The NIC (Nursing Intervention Classification) [McCloskey, Bulechek (1992)] is a one-dimensional coding system for activities. It includes not only names and codes for interventions but also definitions, explanations and literature. The 433 interventions are divided into 6 domains.

The ICNP International Classification of Nursing Practice (Nursing Intervention Classification) is under construction by the International Council of Nurses [ICN (1993)]. The ICNP promises to provide a structure for the classification of nursing diagnoses, interventions and outcomes, and it also takes into account all important available nursing classifications. Today the Beta version has been released (ICNP and Telematic Applications for Nurses in Europe, IOS Press, Health Technology and Informatics, vol. 61, 1999). A short history of ICNP and usefull links can be found on : http://atlas.ici.ro/ehto/telenurse/ . The volume ICNP and Telematic Applications for Nurses in Europe, IOS Press, Health Technology and Informatics no. 61, edited by Randi A. Mortensen (ram@diss.dk), is providing interested points of view throughout a collection of valuable papers.

On http://atlas.ici.ro/ehto/telenurse/documents the interested reader can download Gunnar H. Nielsen's (ghn@diss.dk ) paper on ICNP (Telenurse Introduction to b -ICNPâ).

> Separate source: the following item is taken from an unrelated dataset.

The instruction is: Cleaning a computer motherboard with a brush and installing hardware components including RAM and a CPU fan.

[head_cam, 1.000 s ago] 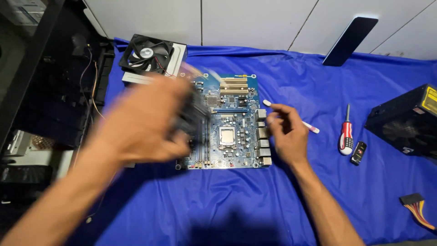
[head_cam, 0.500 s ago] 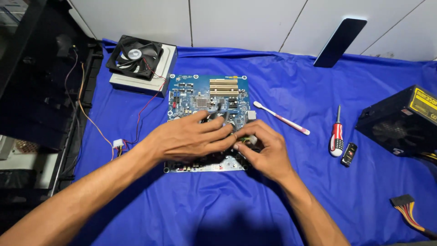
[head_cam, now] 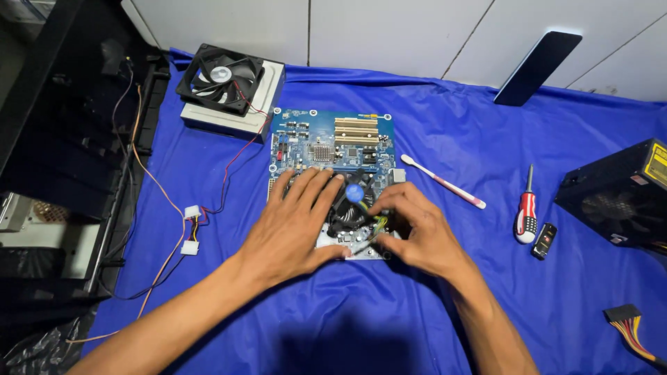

The vision for ICNP is to be a Unifying Framework (Mortensen, 1999) providing a vocabulary, a new classification for nursing, and a framework into which existing vocabularies and classifications can be cross-mapped to enable comparison of nursing data collected using other recognised nursing vocabularies and classifications. Today the ICNP is only in its second version - the beta version - it requires input from nurses and other healthcare workers in the field and from classification experts in order to develop it further to a more stable version. The users have to be identified and the relevance for nursing has to be established. As with all classifications, the ICNP currently has technical problems.

Walter Sermeus was a promoter of the NMDS ( Nursing Minimum Data Set) in Belgium as a standard for measuring care and the cost of care. Sermeus defines nursing minimum data sets as follows :

"systematic registration of the smallest number possible of unequivocally coded data items, with respect to or for the purpose of nursing practice; making information available to the largest possible group of users according to a broad range of information requirements".

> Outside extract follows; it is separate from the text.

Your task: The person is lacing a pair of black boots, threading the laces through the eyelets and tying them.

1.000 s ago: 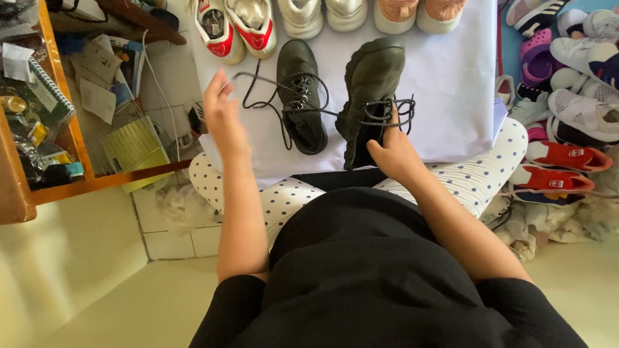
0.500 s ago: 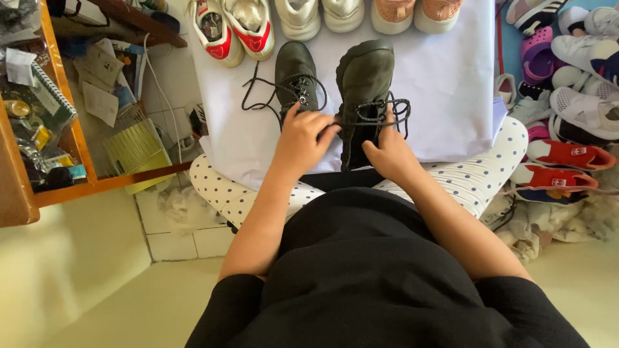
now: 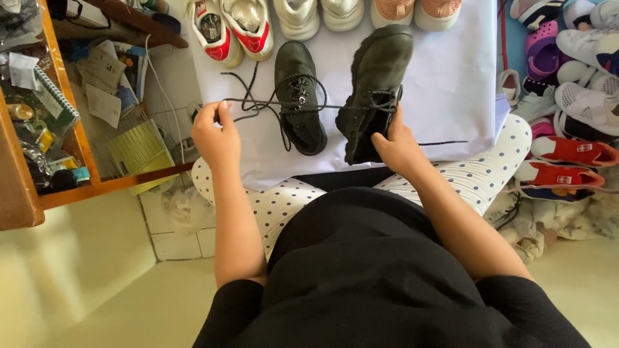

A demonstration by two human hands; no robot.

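- Black lace (image 3: 271, 103) is pinched in the left hand (image 3: 216, 132) near the white sheet's (image 3: 451, 71) left edge, drawn taut across toward the right boot.
- Left boot (image 3: 298, 96) lies mid-sheet, laces loose and trailing.
- Right boot (image 3: 374, 84) is clasped at its heel end by the right hand (image 3: 396, 145); its eyelets look only partly laced, and no knot is tied on either boot.

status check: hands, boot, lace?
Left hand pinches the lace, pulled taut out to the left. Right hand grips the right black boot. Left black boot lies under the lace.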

The registration of the NMDS includes five kinds of data in which the group of nursing care interventions or the NMDS registration, in a narrow sense visualized through 23 scientifically selected care items, is the most interesting here. (Tallberg 1997)

Henry and al. (1994) found that there are SNOMED International terms that match nursing descriptions of patient problems, and that some patient problems can be described using multiple SNOMED terms. This supports a premise that SNOMED could be useful in representing nursing concepts in an Electronic Patient Record (Henry & Mead 1997). On the other hand, conceptual classifications or systematised nomenclatures should answer to the restrictions of completeness of the medical domain, non-overlapping classes or terms by non-redundancy, by linkage of synonyms, by precision and accuracy in definitions and by solving the homonyms and ensuring consistency of views. In this sense the multi-dimensional Systematised Nomenclature of Medicine (SNOMED) is systematically better structured than ICD but being so complex, it is not well accepted by clinical users for manual coding. Of course, information technology and the promised decision support systems may change this.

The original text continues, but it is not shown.